Saturday, 24 Oct 2020

Brexit poll: Should Boris give in to Macron’s fishing demands to finally reach deal?

We will use your email address only for sending you newsletters. Please see our Privacy Notice for details of your data protection rights. readers can vote in our poll on whether the Prime Minister should bow to Mr Macron’s demands on fishing after trade talks reached the deadline of October 15 set by Mr Johnson without an agreement being struck.

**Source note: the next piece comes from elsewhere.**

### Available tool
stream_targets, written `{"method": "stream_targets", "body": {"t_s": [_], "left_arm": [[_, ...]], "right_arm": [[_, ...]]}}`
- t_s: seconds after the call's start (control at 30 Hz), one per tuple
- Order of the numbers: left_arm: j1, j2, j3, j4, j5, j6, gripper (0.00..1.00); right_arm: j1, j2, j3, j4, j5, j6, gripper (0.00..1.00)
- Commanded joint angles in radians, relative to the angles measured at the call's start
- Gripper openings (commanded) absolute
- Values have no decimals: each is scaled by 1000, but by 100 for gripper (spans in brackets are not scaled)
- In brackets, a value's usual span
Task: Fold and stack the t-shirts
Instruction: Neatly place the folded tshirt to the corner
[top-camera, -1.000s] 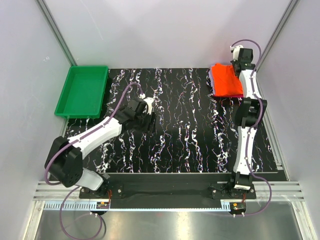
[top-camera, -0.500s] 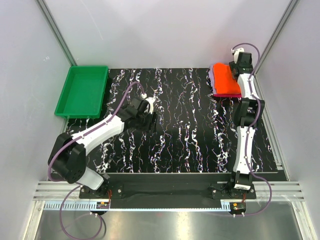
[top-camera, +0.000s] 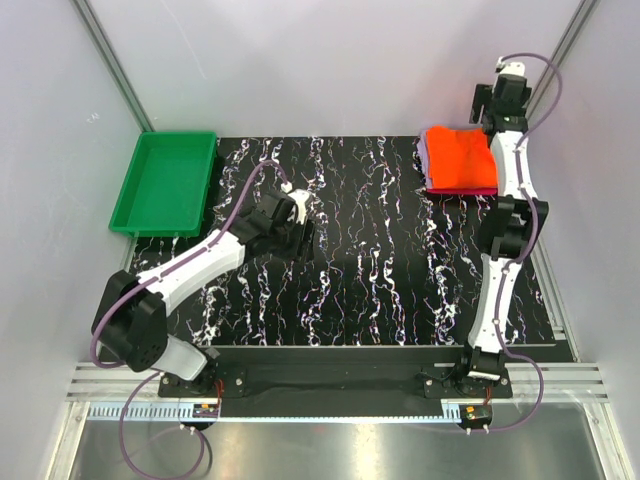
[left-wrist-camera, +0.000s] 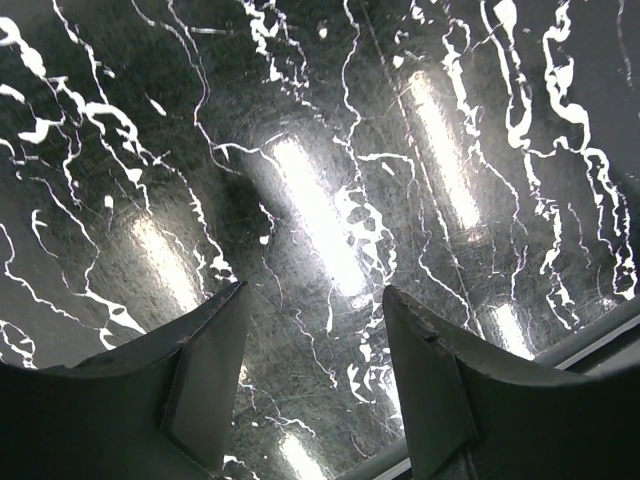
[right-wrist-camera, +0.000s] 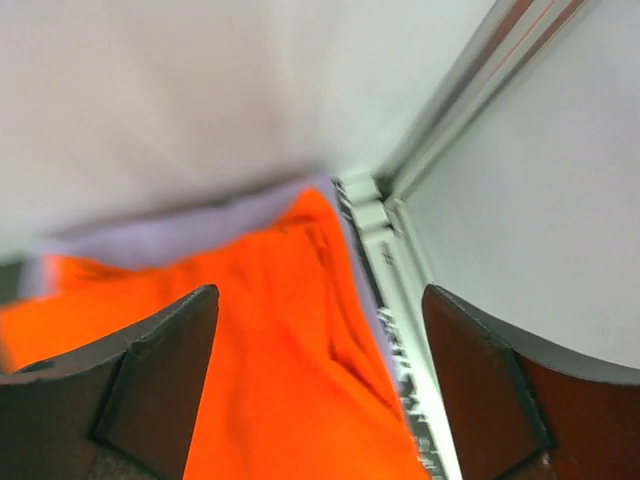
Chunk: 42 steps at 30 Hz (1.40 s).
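From above, the t-shirts (top-camera: 455, 160) lie as one folded stack in the upper right corner of the black marbled bench (top-camera: 380, 290). The orange-red t-shirt (top-camera: 458, 155) is on top and covers nearly all of the stack. The stack is close to square, with sides roughly along the bench edges, so no long axis can be named. The lavender t-shirt (top-camera: 421, 152) shows only as a thin strip at the left side. The crimson-pink t-shirt (top-camera: 463, 191) shows only as a sliver along the lower edge. The right arm (top-camera: 506, 170) crosses the stack's right edge and hides it. The right gripper (top-camera: 484, 101) sits above the stack's upper right corner, and its fingers are too small to read here. The left gripper (top-camera: 300, 238) is left of centre over bare bench, well apart from the shirts. A green tray (top-camera: 160, 137) sits at the upper left.

In the left wrist view, the left gripper (left-wrist-camera: 315, 295) has its fingers parted. Only glossy bench (left-wrist-camera: 330, 150) lies between them.

In the right wrist view, which is blurred, the right gripper (right-wrist-camera: 318, 300) is spread wide and holds nothing. The orange-red t-shirt (right-wrist-camera: 270, 340) runs below it from lower left to centre. The lavender t-shirt (right-wrist-camera: 190, 235) edges its upper side. A metal frame post (right-wrist-camera: 480, 80) climbs to the upper right against the pale wall (right-wrist-camera: 200, 90).
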Motion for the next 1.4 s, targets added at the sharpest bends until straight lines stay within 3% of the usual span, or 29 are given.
{"method": "stream_targets", "body": {"t_s": [0.0,0.1,0.13,0.17,0.2,0.23,0.3,0.33,0.37,0.4,0.43,0.77,0.87,1.1,1.23,1.37], "left_arm": [[5,-41,25,68,16,26,61],[14,-45,30,72,33,37,61],[22,-47,28,73,42,35,61],[26,-48,27,72,48,34,61],[33,-51,27,73,53,32,61],[43,-52,25,73,65,31,61],[49,-48,28,66,68,30,61],[54,-45,28,64,75,32,61],[56,-44,28,62,76,31,61],[60,-36,30,58,82,30,61],[60,-35,31,56,85,26,61],[82,-12,48,32,100,27,61],[85,-4,45,29,106,32,61],[94,-4,39,24,128,34,61],[94,-15,35,21,134,37,61],[96,-32,30,15,126,40,61]], "right_arm": [[-1,-126,-39,19,-119,229,88],[-12,-152,-117,57,-286,370,64],[-19,-157,-181,115,-331,401,49],[-24,-163,-218,158,-419,462,43],[-33,-166,-255,251,-455,499,34],[-56,-166,-319,306,-494,580,13],[-96,-143,-382,503,-629,695,1],[-116,-125,-429,574,-681,831,0],[-159,-106,-450,652,-774,905,0],[-173,-64,-483,795,-804,970,0],[-183,-47,-491,832,-816,1015,0],[-236,93,-438,849,-760,1027,0],[-239,151,-355,771,-737,965,0],[-237,229,-95,321,-482,728,0],[-240,239,-76,343,-462,727,0],[-216,222,-40,318,-551,747,0]]}}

And let us know what you think in more detail by scrolling down and leaving a comment.

Our poll comes as Mr Macron is under pressure from French fishermen who are terrified of losing access to British waters.

Speaking at the EU summit on Thursday, the French President said: “Under any circumstance, our fishermen should not be sacrificed for Brexit.

“If these conditions are not met, it’s possible we won’t have a deal.

“If the right terms can’t be found at the end of these discussions, we’re ready for a no-deal for our future relations.”

Irish premier Micheal Martin also took a hard line on fishing.

He said: “It is very important to us in Ireland that our coastal communities are protected in an overall deal on Brexit through a sensible and fair fisheries deal.”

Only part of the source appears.